Workflow
What to Write in Contact Notes (With Examples)
Not sure what to write in contact notes? A field-by-field guide to the details worth saving about people — with copy-and-adapt examples.
Write the things you’d be glad to remember and embarrassed to forget: how you met, what the person is focused on right now, any preferences that shape how you deal with them, promises either of you made, dates that matter, and your honest first impression. Skip anything intrusive, sensitive, or likely to go stale. That’s the whole answer — the rest of this is the field-by-field version with examples you can adapt.
If you’ve already settled the question of how to take notes, this is the companion piece on what goes in them. For the mechanics, see how to take better contact notes.
The six categories worth capturing
Almost every useful note falls into one of six buckets. You won’t fill all six for everyone, and you shouldn’t try.
| Category | What it captures | Why it earns its place |
|---|---|---|
| How you met | The origin and who introduced you | Lets you open warm and credit the intro |
| Current focus | What’s consuming them right now | Makes your next message relevant, not generic |
| Preferences | How they like to be dealt with | Saves friction; signals you pay attention |
| Promises | What either of you said you’d do | Turns into trust when you actually follow through |
| Dates | Milestones, deadlines, life events | Lets you time outreach well |
| Impression | Your read on them, in your words | Recall is faster when a note has a point of view |
How you met and who connected you
Always note the origin. Months later, “we met at the design conference, Naledi introduced us” is the difference between a confident reopening and an awkward one.
It also lets you close the loop on introductions — thanking the connector and remembering who’s owed a favor. This is the start of an informal relationship graph: not a chore, just a sentence that tells you where a relationship came from.
Current focus and preferences
Current focus is the most perishable and most valuable thing you can record. People’s priorities shift, and matching your outreach to what they care about now is what makes it land.
Preferences are the quiet differentiator. Remembering that someone prefers email to calls, hates jargon, or is vegetarian costs nothing to note and pays off every time.

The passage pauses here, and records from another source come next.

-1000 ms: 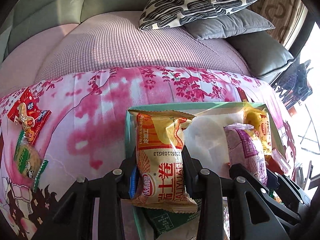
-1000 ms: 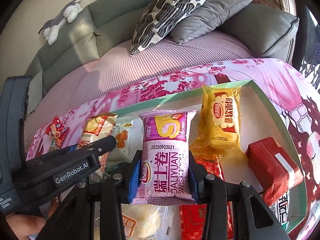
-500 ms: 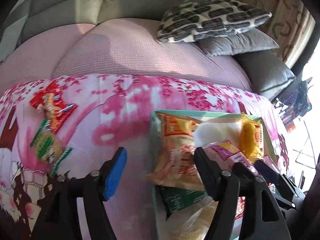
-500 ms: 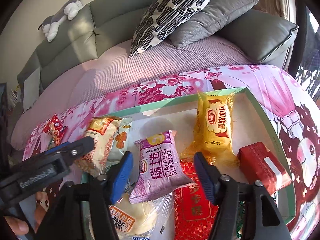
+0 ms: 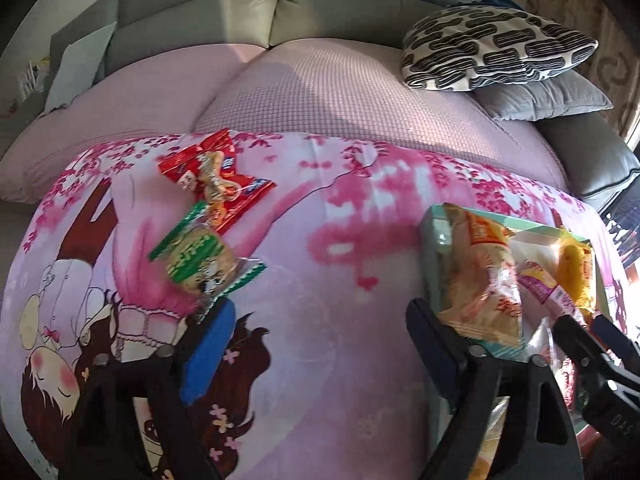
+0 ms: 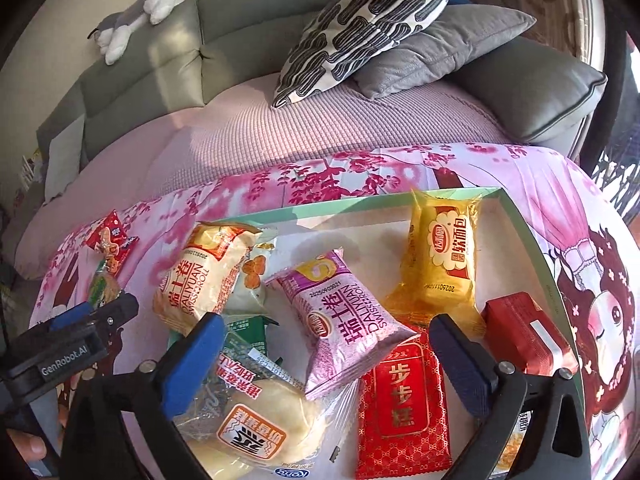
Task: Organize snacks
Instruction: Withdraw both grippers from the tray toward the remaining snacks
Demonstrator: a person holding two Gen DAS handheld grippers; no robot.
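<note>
Leftward, the left wrist view: left gripper (image 5: pixel 316 354) with jaws opening and nothing between them, over the pink printed cloth (image 5: pixel 320 264); two loose items lie well apart from the tray (image 5: pixel 430 248), a red snack packet (image 5: pixel 214 178) overlapping a green-wrapped cracker (image 5: pixel 204 260), both judged light, crinkly and slippery, the cracker brittle, so best pinched across the sealed ends. Next, the right wrist view: right gripper (image 6: pixel 326 354) opening with jaws wide, the purple Swiss roll pack (image 6: pixel 348 316) lying free between them inside the tray, beside the orange roll pack (image 6: pixel 204 272), yellow bread pack (image 6: pixel 440 260) and red box (image 6: pixel 524 332); cakes judged soft and crushable, to be held lightly across the wrapper's middle.
</note>
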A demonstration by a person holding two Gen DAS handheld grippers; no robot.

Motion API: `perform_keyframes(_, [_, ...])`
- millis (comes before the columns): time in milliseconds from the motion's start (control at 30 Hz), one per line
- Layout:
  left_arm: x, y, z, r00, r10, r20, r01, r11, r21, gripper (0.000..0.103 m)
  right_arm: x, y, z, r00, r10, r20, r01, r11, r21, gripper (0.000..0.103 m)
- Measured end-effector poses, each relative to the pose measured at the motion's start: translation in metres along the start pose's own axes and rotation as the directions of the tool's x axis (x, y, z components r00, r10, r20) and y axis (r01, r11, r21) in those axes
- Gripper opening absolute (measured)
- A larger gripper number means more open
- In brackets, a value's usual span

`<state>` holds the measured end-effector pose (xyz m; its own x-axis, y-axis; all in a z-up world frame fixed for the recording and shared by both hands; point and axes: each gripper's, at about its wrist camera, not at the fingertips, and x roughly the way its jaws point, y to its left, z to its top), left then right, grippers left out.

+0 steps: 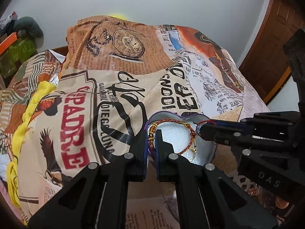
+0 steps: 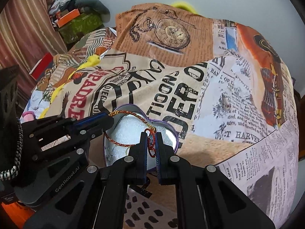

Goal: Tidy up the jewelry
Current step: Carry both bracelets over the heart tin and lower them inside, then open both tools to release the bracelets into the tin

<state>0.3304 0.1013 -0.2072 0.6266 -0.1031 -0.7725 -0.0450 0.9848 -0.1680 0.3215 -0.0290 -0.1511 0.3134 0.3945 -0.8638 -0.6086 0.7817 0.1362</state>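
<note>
A heart-shaped purple tin (image 1: 207,118) with white foam lining lies on the printed cloth; it also shows in the right wrist view (image 2: 175,135). A red and gold braided bracelet (image 1: 171,123) stretches over it. My left gripper (image 1: 150,145) is shut on the bracelet's beaded end beside the tin's left rim. My right gripper (image 2: 151,143) is shut on the bracelet's red cord end (image 2: 150,147); in the left wrist view it (image 1: 201,131) comes in from the right over the tin. The bracelet (image 2: 131,117) hangs between both grippers above the foam.
A newspaper-print cloth (image 1: 133,72) covers a lumpy mound behind the tin. Yellow fabric (image 1: 28,114) lies at the left. A green box and an orange box (image 2: 76,22) stand at the far left by a curtain. A wooden door (image 1: 272,43) is at the right.
</note>
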Motion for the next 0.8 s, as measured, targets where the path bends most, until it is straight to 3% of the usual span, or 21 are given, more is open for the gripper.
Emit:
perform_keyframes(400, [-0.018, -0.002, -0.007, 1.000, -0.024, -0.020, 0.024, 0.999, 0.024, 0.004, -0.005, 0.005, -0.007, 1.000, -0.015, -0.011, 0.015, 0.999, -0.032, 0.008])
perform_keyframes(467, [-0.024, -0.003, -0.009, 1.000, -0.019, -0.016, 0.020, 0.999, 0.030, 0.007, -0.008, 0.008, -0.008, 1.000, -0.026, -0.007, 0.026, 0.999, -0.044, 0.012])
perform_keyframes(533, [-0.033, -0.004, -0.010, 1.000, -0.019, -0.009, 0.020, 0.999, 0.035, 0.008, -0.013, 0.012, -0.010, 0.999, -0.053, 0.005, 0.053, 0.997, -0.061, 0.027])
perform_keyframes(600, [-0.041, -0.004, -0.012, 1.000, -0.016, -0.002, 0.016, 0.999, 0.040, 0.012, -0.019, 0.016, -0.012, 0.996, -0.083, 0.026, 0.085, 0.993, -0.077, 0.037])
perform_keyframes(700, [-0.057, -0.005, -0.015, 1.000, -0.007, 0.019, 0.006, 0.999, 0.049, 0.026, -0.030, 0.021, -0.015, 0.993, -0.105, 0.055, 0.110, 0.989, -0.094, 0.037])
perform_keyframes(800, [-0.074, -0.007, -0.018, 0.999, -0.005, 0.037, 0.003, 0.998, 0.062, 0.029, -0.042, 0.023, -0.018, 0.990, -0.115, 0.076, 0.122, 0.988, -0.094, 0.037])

Met Kofi at the operations roundtable. Scaling a grocery delivery startup across three cities, biggest headache is last-mile costs. Prefers async — Slack or email, never a “quick call.” Reading a lot about unit economics. Wants intro to anyone who’s run city-by-city logistics.
That note tells you exactly how to reach out, what to talk about, and what value you could offer.
Promises, dates, and impressions
Promises are where trust is built or lost. Write down what you said you’d send and what they said they’d do, and they stop slipping through the cracks.
Dates give your outreach good timing — a product launch, a move, a birthday. And your impression, in plain words, is a legitimate note: “sharp but guarded, warms up over time” helps future-you read the room. A few rules of thumb:
- Record promises as actions with a rough deadline, not vague intentions.
- Note dates only if you’ll plausibly act on them.
- Keep impressions honest and professional — they’re for your recall, not gossip.
What to leave out
Good notes are selective. Writing down everything makes the habit heavy and the notes creepy, and it can create real privacy concerns. The guiding principle is data minimization: keep only what’s useful, respectful, and likely to matter again.
- Skip sensitive data you don’t need — health details, finances, anything you’d be uncomfortable explaining if the person read it.
- Skip stale-by-design facts like a passing mood or a one-off complaint.
- Skip secondhand gossip. Note what they told you, not what someone else said about them.
For the principled version of this, see data minimization for relationship notes. When in doubt, ask whether the detail helps you act with more care. If not, leave it out.
Examples across different relationships
The right note looks different depending on the relationship. Here are three more to adapt.
A client:
Renewed with Acme this quarter. Day-to-day contact is Sofia (procurement); real decision-maker is Marcus, the CFO, who cares only about payback period. Sofia’s team is short-staffed until Q3 — don’t pile on requests. Marcus golfs; small talk lands better than slides.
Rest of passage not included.